From: Joao Henriques on
Derek's answer is the right one for Matlab, it may be strange for someone with a different background (eg. C++, Java) but the only way to deal with this sort of data structures is to re-interpret them in terms of vectors or matrices. Sometimes it's not obvious how to do so, and the result is very inefficient and hard to maintain code because you're trying to hammer foreign concepts into ML! This may change as OOP matures within ML (but IMO it's not there right now).

You can keep your data structures tidy by using structs, I'll describe this at the end.

For the tree structure, if the number of children is fixed (for example, a binary tree), a tree with N nodes can be represented with an Nx2 matrix, where each row has the indexes of the children of each node (0 if none). This makes it easier to traverse from the root.

Another example is when dealing with general graphs.

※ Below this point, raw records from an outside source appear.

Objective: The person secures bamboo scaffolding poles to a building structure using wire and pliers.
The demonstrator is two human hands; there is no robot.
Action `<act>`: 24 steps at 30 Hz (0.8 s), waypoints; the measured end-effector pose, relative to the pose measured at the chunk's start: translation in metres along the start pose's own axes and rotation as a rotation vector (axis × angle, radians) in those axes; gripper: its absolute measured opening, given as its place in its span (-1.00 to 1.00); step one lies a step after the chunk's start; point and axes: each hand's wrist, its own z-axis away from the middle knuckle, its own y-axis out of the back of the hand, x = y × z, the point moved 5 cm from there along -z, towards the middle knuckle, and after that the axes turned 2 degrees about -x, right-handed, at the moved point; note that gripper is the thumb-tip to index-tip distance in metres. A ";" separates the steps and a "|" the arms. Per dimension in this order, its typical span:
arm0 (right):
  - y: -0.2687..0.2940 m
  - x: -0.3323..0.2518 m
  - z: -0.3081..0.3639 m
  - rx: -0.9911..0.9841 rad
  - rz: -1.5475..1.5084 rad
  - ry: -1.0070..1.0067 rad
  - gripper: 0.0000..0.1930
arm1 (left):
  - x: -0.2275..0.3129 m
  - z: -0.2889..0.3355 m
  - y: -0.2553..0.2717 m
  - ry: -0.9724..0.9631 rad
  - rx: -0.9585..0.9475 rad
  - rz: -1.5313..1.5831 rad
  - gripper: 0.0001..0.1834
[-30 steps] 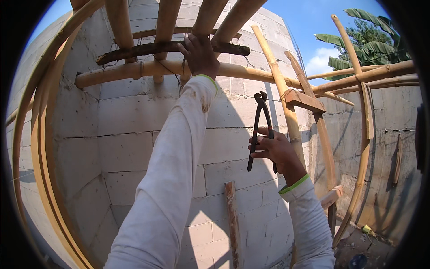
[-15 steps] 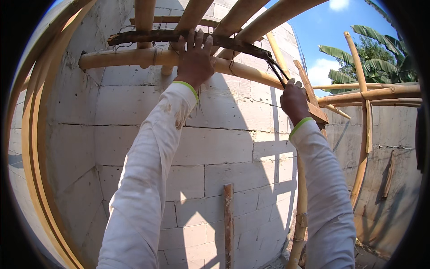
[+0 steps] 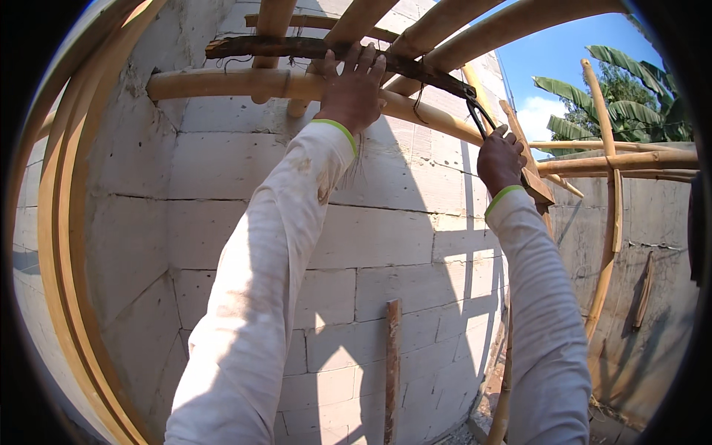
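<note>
Overhead, a dark, rough strip of wood [image 3: 278,47] lies across several bamboo poles, just above a horizontal bamboo beam [image 3: 215,84]. My left hand [image 3: 348,90] reaches up with its fingers stretched and spread flat against the strip and the beam. Closed around the handles of black pincers [image 3: 475,111], my right hand [image 3: 501,158] is lower and to the right. The head of the pincers is at the right end of the dark strip; whether the jaws bite on a nail there I cannot tell. Thin wires or fibres dangle near the strip.
A pale block wall [image 3: 297,230] stands directly ahead. Curved-looking wooden boards [image 3: 63,237] rise on the left. At the right are a bamboo upright [image 3: 604,222], horizontal bamboo poles [image 3: 630,161] and a grey wall [image 3: 660,222]. A narrow wooden stick [image 3: 392,363] stands against the blocks.
The view has shifted, so the poles and both hands sit further right. The pincers' handles have swung, and their head now shows at the strip's end. My left hand stays on the strip.
</note>
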 end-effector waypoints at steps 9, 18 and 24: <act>0.005 0.019 -0.028 -0.156 0.072 0.206 -0.52 | 0.000 -0.001 -0.011 -0.005 -0.005 0.087 -0.23; -0.019 0.029 -0.045 -0.227 -0.281 0.465 -0.78 | 0.000 0.000 -0.025 0.026 0.123 0.012 -0.34; -0.040 0.035 -0.037 -0.138 -0.353 0.485 -0.81 | -0.003 0.000 -0.032 0.003 0.208 0.020 -0.38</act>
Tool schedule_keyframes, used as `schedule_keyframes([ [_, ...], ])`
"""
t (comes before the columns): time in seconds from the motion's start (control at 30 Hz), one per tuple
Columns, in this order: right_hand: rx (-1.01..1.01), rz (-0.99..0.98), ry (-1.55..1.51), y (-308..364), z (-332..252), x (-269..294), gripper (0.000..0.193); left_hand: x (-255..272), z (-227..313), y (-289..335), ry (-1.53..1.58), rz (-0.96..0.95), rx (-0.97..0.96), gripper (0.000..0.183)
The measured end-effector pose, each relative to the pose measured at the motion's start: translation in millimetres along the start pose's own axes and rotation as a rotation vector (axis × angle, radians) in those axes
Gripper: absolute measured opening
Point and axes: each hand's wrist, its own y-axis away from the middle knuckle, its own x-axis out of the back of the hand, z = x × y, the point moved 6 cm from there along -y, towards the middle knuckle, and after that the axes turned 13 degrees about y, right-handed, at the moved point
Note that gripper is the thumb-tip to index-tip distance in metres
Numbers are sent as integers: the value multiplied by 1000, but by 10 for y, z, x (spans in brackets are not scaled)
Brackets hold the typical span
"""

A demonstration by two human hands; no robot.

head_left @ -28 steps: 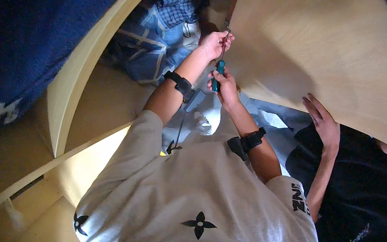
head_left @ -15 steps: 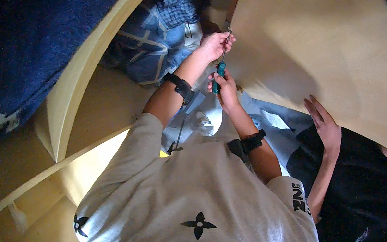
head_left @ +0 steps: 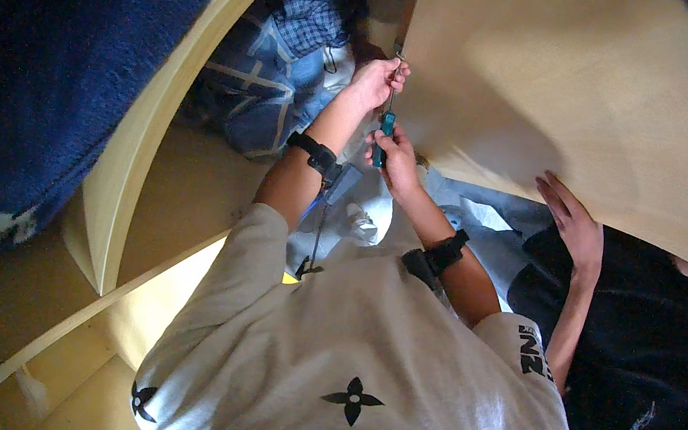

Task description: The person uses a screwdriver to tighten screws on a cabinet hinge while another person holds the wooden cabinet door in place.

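Note:
My right hand [head_left: 400, 166] is wrapped round the green handle of a screwdriver [head_left: 387, 124], which points away from me. Its thin shaft runs up to my left hand [head_left: 374, 85], whose fingers are pinched about the shaft near the tip. A small metal piece [head_left: 400, 49] shows just beyond those fingertips, at the edge of a large pale wooden panel [head_left: 574, 80]. Whether the tip sits in a screw is too small to tell. At the panel's lower edge rests another person's hand [head_left: 575, 226], fingers stretched out against the wood.
Left of my arms stands a curved wooden upright [head_left: 115, 183] above a wooden board [head_left: 190, 185]. Blue fabric [head_left: 77, 46] fills the far left. Checked cloth and a blue bag [head_left: 260, 89] lie behind my left hand. The other person's dark clothing [head_left: 640, 362] is at the right.
Both my hands and the screwdriver have shifted slightly left in the picture, as has the panel's edge. My grip looks the same, and the other person's hand stays at the panel.

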Motion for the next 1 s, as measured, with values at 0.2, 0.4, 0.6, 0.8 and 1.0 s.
schedule_keyframes([
  [0.2,18,46,-6,28,35,-136,26,-46,-3,15,-79,-31,82,17],
  [0.4,11,51,1,-7,92,-95,23,1,-2,0,-93,-36,54,16],
  [0.6,-10,34,-10,14,83,-63,24,-79,17,6,-139,-35,42,17],
  [0.8,-125,72,61,38,126,-155,31,-20,105,-36,-225,65,-118,9],
  [1.0,-234,239,3,85,315,-87,33,-154,83,99,-466,180,-289,12],
])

For a graph with N nodes and M arcs, you can store it as two length M vectors, "heads" and "tails" (an arc points from the head node to the tail node), with the indexes of the corresponding nodes. Node data is kept separately, typically in other length N vectors (or cell arrays if the data has different shapes). Notice that this can also store trees, as they're just graphs after all!

Storing these vectors as structs to pass them around easily, I'd have a struct representing the arcs:
arcs.tails = ...
arcs.heads = ...
arcs.costs = ...
(etc etc)
And another representing the nodes if necessary:
nodes.names = ...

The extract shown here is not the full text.